Before the debate between the candidates of Bangalore South ended in chaos the two main candidates in the fray, self-made billionaire-turned-Congressman Nandan Nilekani and BJP national secretary Ananth Kumar, provided very different perspectives of what candidates for an urban parliamentary constituency should be debating.

Ananth Kumar kept his focus on larger national issues while Nilekani wanted to discuss immediate local concerns like the availability of water.

If one saw the MP from Karnataka’s metropolis being primarily a participant in national debates, the other evidently saw the MP as a super-corporator. Neither thought it necessary to prioritise their vision for the city and how they would use membership of Parliament to take that view forward.

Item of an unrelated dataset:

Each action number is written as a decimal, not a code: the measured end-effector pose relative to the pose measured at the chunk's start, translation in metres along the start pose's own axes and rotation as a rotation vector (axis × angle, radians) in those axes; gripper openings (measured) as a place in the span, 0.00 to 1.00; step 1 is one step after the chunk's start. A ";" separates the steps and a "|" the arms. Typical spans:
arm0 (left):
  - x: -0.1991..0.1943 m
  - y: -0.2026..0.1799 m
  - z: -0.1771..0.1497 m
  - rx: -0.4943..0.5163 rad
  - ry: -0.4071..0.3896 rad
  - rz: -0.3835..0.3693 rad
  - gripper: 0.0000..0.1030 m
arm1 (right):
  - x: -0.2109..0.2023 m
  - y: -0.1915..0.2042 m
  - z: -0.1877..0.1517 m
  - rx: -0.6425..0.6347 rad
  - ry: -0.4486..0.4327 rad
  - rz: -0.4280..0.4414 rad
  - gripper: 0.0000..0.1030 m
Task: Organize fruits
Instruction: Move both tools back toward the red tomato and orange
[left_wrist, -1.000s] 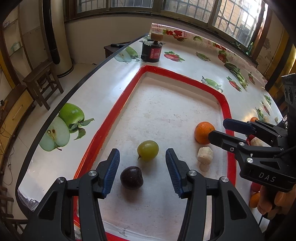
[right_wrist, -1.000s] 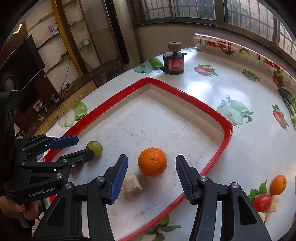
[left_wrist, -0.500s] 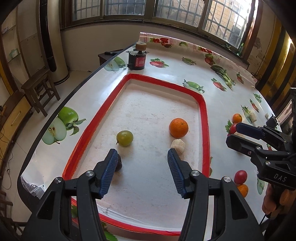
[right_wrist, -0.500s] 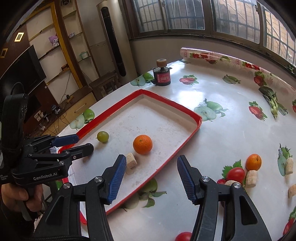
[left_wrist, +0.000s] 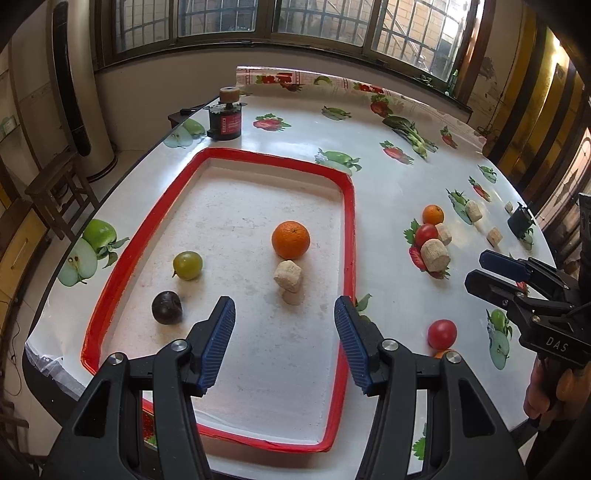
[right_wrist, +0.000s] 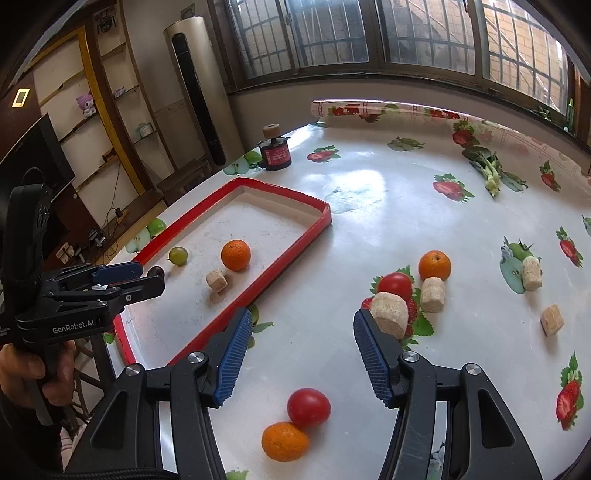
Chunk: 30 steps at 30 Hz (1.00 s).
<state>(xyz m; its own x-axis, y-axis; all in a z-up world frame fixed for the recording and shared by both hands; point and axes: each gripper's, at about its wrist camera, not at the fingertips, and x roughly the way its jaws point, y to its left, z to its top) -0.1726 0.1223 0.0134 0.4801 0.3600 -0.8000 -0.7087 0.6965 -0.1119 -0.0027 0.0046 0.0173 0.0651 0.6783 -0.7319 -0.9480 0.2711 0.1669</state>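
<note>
A red-rimmed tray (left_wrist: 349, 229) holds an orange (left_wrist: 290, 240), a green plum (left_wrist: 187, 265), a dark plum (left_wrist: 167, 307) and a beige cork-like chunk (left_wrist: 288, 275). My left gripper (left_wrist: 283, 310) hovers open over the tray's near half, empty. My right gripper (right_wrist: 303, 317) is open and empty above the tablecloth, right of the tray (right_wrist: 288, 254). Below it lie a red tomato (right_wrist: 308, 408) and a small orange (right_wrist: 285, 441). Ahead on the right sit another tomato (right_wrist: 394, 286), an orange (right_wrist: 434, 264) and a beige chunk (right_wrist: 389, 319) beside its right finger.
More beige chunks (right_wrist: 532, 273) lie scattered at the right on the fruit-print tablecloth. A black-and-red cylinder (left_wrist: 225, 120) stands past the tray's far end. The table's curved edge runs along the left, with a wooden stool (left_wrist: 55, 192) on the floor beyond.
Both grippers have drawn back and risen from the tray, so the fruits look smaller. The right one has shifted off the tray to the tablecloth on the right. Left jaws stand slightly wider.
</note>
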 end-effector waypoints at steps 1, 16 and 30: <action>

The fact that elections do not throw up debates on alternative visions for the city is not confined to this constituency. Indeed, it is at the core of disconnect between a successful electoral process and a dysfunctional urban democracy.

It’s about vision

Ideally, a party should have a clearly defined vision for a city and elections are the time to seek endorsement for this vision from the people. A meaningful vision for urban areas, particularly a metropolis, would require initiatives at the local level, at the state level and at the national level.

The corporation elections could then debate the local initiatives, the assembly elections could debate the state-level initiatives needed, and the parliamentary elections could debate the role of national policy in supporting a vision for a city.

Those who are elected on the basis of a particular vision would then generate and support policies that would help the city go along the path that the people support.

In reality, this system has been disrupted right from the top. MPs from urban constituencies have no specific role in the making of national urban policy.

MPs had little to do with the making of the Jawaharlal Nehru National Urban Renewal Mission.

Whatever support the policy needed in Parliament was provided by the fact that MPs who did not vote the way the party demanded stood the risk of being disqualified under the anti-defection law.

With their policymaking role being removed, MPs are left with only their local area development funds to utilise. These funds, though quite substantial in terms of what an individual MP can control, are insignificant in terms of what a city needs. All that an MP can do then is utilise them for selective patronage.

The MPs who have a good chance of re-election are typically those who have used these funds to develop a consistent set of supporters, or what others would call vote-banks.

This process necessarily has elements of stealth built into it at various levels. MPs functioning through selective patronage are not keen on explaining to the public at large why they chose to support one section of their constituents and not others.

It is in their interest then to ensure that any debate is disrupted.

And if the public can get past this hurdle and actually convince their MPs to follow a particular policy option, it would still not be of much use as the elected representatives have little or no role in policymaking. It is hardly surprising then that those living in our cities often do not even hear of policies until they are implemented.

Response to resentment

It is in response to this resentment among urban citizens that some politicians are promising to let the people decide on policy.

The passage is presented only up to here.